[Start of section]

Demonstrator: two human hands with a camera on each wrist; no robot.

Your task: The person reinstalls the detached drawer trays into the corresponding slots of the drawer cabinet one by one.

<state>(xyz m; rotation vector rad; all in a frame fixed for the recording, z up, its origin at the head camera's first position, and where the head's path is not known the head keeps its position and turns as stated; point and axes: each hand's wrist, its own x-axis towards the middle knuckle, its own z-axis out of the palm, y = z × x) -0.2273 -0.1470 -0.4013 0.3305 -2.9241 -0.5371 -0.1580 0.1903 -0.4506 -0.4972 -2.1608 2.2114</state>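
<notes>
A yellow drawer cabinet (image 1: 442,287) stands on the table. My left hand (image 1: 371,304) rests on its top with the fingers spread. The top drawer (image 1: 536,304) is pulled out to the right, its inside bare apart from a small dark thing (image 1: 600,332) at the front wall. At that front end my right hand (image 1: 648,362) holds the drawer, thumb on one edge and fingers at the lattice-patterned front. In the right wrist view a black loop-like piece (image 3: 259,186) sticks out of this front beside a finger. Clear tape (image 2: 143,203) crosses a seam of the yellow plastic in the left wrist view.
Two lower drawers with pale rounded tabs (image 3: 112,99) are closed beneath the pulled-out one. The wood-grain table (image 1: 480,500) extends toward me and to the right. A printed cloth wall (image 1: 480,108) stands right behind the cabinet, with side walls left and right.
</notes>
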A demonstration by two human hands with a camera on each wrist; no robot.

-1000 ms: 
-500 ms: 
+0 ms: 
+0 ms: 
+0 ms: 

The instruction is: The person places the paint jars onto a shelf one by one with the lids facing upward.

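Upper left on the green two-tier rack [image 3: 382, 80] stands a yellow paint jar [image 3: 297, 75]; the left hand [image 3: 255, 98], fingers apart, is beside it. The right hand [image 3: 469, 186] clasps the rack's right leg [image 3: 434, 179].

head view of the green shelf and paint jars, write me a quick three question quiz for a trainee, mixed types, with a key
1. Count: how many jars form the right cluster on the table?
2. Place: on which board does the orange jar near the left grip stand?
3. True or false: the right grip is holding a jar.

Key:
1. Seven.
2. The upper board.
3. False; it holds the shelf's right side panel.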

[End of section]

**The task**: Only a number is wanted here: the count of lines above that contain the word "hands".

**Worked solution**: 2